Le rapporteur spécial des Nations unies sur les droits de l’homme en Afghanistan, Richard Bennett, a exprimé de vives inquiétudes quant au système éducatif restrictif des talibans, de type « madrassa ».

Il a souligné la nécessité de rétablir les possibilités d’éducation pour les filles au-delà de la sixième année et pour les femmes dans l’enseignement supérieur.

M. Bennett a averti que cette éducation limitée, combinée à un taux de chômage et de pauvreté élevé, « pourrait favoriser les idéologies radicales et accroître le risque de terrorisme local, menaçant ainsi la stabilité régionale et mondiale ».

Le ministère taliban de l’éducation affirme qu’environ trois millions d’élèves afghans sont inscrits dans ces centres d’enseignement religieux.

Des femmes, le visage couvert, montent les escaliers de l'école.
Légende image, Les cours à la madrassa Shaikh Abdul Qadr Jilani comprennent des études religieuses et des compétences pratiques.

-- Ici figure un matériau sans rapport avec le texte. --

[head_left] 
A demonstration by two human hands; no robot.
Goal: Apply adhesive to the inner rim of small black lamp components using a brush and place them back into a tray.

Toutefois, un rapport publié en janvier 2025 par le Centre afghan pour les droits de l’homme suggère que le nombre réel pourrait être beaucoup plus élevé et que ces madrassas sont utilisées pour promouvoir les objectifs idéologiques des talibans.

Le rapport affirme également que des « contenus extrémistes » ont été intégrés dans les programmes d’enseignement.

L’Afghanistan reste le seul pays où les femmes et les filles sont interdites d’accès à l’enseignement secondaire et supérieur.

Les talibans ont promis de rouvrir les écoles de filles sous certaines conditions, telles qu’un programme d’études « islamique », mais cela ne s’est pas encore concrétisé.

Le Centre afghan pour les droits de l’homme qualifie cette interdiction de « violation systématique et ciblée » du droit des filles à une éducation de qualité.

Malgré tous les défis auxquels Amina a été confrontée – ses problèmes de santé et l’interdiction de l’enseignement – elle garde espoir.

« Je crois toujours qu’un jour les talibans autoriseront la réouverture des écoles et des universités », affirme-t-elle avec conviction. « Et je réaliserai mon rêve de devenir chirurgienne cardiaque.